Another thought...if everything goes to his daughter (as stated from previous if wife died also), and since the daughter is still a minor...then technically, wouldn't the ex-wife still be in control???

Definately going today to see about a new will!!!

Thanks everyone!
 
A

advisor10

Guest
AUG. 16, 2001

DEAR JBUG:

I can understand the reason for your husband's procrastination (since most people have a fear of facing up to the reality of their own death/mortality) but you need to make him see that you and your daughter will be left with a big mess in trying to sort out his affairs after he is gone, and it will be much easier on everyone in the family if he simply takes the time now to sign a new will that clearly expresses his wishes.

You need to even "cry" in front of him to make him realize that "if you really care about us you will do whatever it takes" to insure that "we are taken care of now". He could die tomorrow, although hopefully that will not occur, and the family is better off if it is prepared in advance.

However, your idea about doing a will from a CD or from the computer is not wise, since if there is any ambiguous or uncertain or unclear language that is not understandable in the document, there is a chance it could be declared void. You may want to use it to prepare a rough draft to get an idea of what you want (while discussing it with your husband as well to get his approval), but you then need to present that rough draft to a local probate attorney so he/she can review it to make sure it stands up to all legal requirements (you don't want any unnecessary surprises when the will is submitted for probate).
 
J

Jbug

Guest
Advisor, Thanks so much again for your wisdom. you were right on the dot about "if you care about us, then you will do whatever it takes" It's just about what is right. I have seen a will on CD and you are so right. The language is so formal and hard to understand.

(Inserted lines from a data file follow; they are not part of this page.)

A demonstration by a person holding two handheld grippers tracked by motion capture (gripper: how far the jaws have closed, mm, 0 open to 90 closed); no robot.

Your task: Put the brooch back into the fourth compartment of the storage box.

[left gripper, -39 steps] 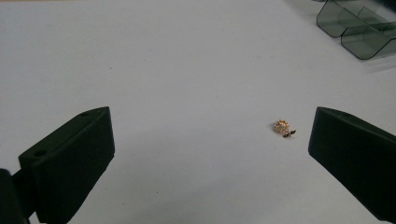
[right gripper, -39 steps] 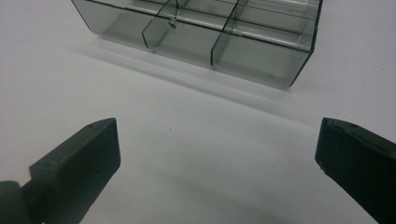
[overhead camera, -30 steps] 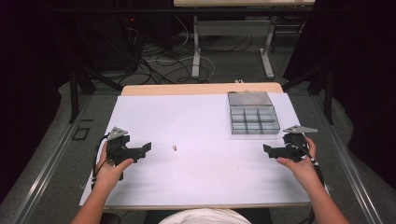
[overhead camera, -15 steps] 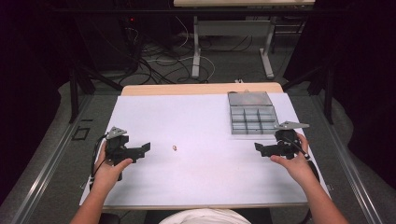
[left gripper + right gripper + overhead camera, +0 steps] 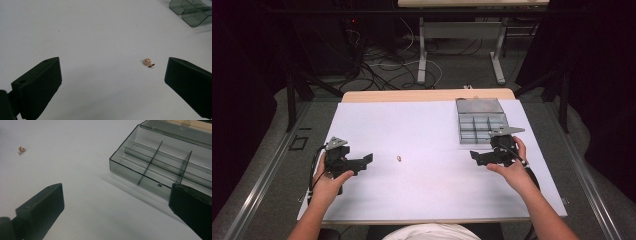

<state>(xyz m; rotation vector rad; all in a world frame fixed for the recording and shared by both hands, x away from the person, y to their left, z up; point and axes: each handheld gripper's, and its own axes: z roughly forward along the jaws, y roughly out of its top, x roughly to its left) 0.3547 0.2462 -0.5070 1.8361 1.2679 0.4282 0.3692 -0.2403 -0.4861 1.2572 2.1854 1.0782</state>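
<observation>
One gold trinket, one compartment box, two grippers

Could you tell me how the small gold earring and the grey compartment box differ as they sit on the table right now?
The gold earring is tiny and glittery; the compartment box is far larger, smoky and see-through. The earring lies mid-table, between the left tool and the right tool; the box sits toward the far right, beside the right tool. The box is lid-open, its visible compartments bare. Both rest on the white table, untouched.
</observation>
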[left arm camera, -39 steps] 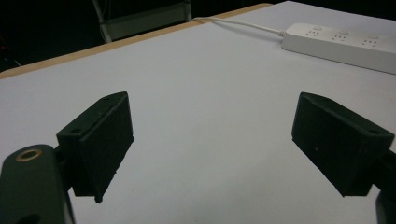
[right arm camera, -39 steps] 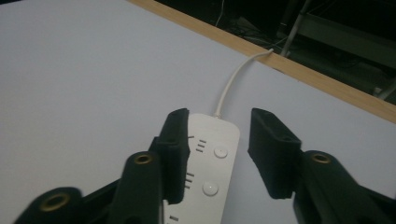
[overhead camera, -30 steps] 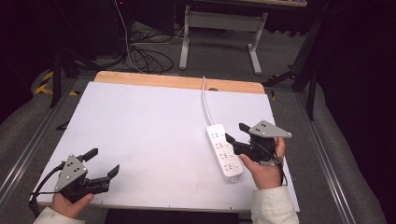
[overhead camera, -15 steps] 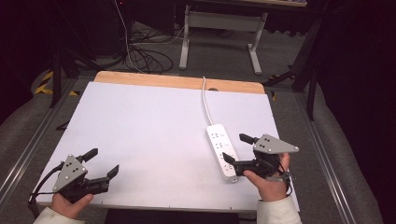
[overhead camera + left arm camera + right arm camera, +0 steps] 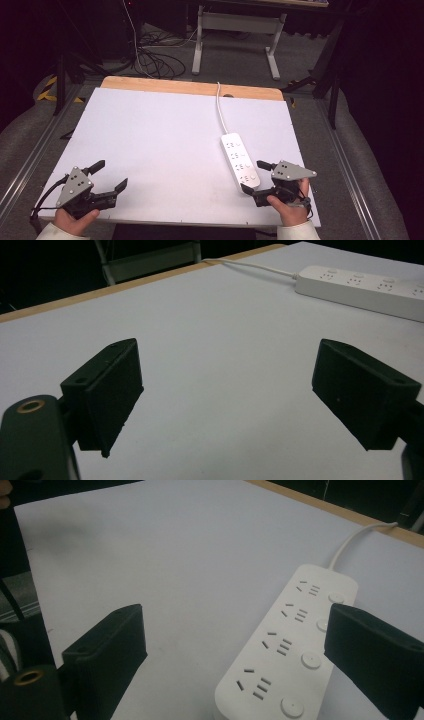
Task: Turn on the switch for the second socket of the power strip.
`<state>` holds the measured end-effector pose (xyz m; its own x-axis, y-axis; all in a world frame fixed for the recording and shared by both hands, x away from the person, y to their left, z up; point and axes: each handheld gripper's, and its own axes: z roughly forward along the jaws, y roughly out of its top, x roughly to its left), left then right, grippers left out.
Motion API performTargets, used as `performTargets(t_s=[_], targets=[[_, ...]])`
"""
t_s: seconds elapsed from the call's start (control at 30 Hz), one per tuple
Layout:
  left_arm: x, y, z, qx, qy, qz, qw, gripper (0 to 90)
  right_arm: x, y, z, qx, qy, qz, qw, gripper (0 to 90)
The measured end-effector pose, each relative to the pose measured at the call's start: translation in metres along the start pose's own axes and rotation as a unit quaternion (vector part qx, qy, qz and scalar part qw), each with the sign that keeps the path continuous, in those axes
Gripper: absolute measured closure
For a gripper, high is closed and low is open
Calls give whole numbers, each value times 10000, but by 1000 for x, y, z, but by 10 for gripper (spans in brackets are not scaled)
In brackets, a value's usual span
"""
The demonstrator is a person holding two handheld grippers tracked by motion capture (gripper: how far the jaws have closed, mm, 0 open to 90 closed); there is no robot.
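So in the high view, lower left corner of the frame, the left gripper [image 5: 111, 174] sits low over the flat white table [image 5: 160, 145] with its black jaws spread wide and nothing between them. The person's left hand [image 5: 75, 220] wraps around the back of it, and a pale sleeve cuff [image 5: 56, 233] pokes in from the bottom edge. The grey three-cornered plate rides on top, and a dark cable trails off toward the left edge.

The middle of the frame is just bare white tabletop, with a light wooden strip [image 5: 192, 88] running along the far edge of the table.

Right of centre lies the white four-outlet plastic power strip [image 5: 240, 160], flat on the table, angled a bit so its far end leans toward the upper left. Its white cord [image 5: 219, 112] runs up the frame to a small hole in the wooden strip.

Lower right, the right gripper [image 5: 253, 176] is held by the right hand [image 5: 287, 204], jaws wide apart too. One jaw tip sits just beside the near end of the power strip; I can't tell if it's actually touching. In the right gripper view the strip fills the space between the two jaws, closer to the right-hand one, with outlets and round buttons facing up.
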<state>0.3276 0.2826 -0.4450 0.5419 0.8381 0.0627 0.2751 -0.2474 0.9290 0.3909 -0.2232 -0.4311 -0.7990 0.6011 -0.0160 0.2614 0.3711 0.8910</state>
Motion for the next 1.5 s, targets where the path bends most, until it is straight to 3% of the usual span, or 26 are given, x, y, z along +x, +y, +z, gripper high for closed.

So when he draws up a rough draft, and once the probate laywer says is conforms to the legalities, is that it? Or will the laywer re-type up a formal one? Can I type it up? In Texas, as long as it is legally sound in context, isn't Hubby's signature and the signature of any party not included in the will acceptable? If not, do you know any rough estimate of cost? I won't hold you to it!:)

Thanks again. You have been a tremendous help!
 

ALawyer

Senior Member
There frequently are all sorts of problems with Do It Yourself and Form and Computer based wills, that are never discovered until AFTER the death.

It is a good idea to outline what he wants done "IF something happens" and then see a lawyer. ALso, as YOU may be the first to go -- even if you are 25 and healthy yopu should have a will too.

Most lawyers charge relatively little to prepare basic Wills unless the estate is large, in which case there may be a fair amount of time for estate tax planning, but in light of the estate tax at stake that could be saved by doing it right it is foolish to attempt to have him try it alone.
 
A

advisor10

Guest
AUG 17, 2001

DEAR JBUG:

Forget my idea about drawing up the rough draft. All you really need to do to prepare in advance is write up a list of what the assets are (checking/savings accounts, pension benefits, IRA, CD's, life insurance, value of house, etc.) and a list of the names and addresses (and possibly dates of birth if known) of the beneficiaries.

Fees for will preparation vary according to the complexity of the estate. If it is just a simple estate, then cost might be anywhere from $200-$700. If it is a more complex estate with lots of assets to manage or keep track of or account for, then cost can go upwards of this. Contact about 3-4 different probate attorneys to ask them what they would charge and then decide from there.

Don't worry about typing anything up--that is the attorney's legal secretary's job in part of the preparation process.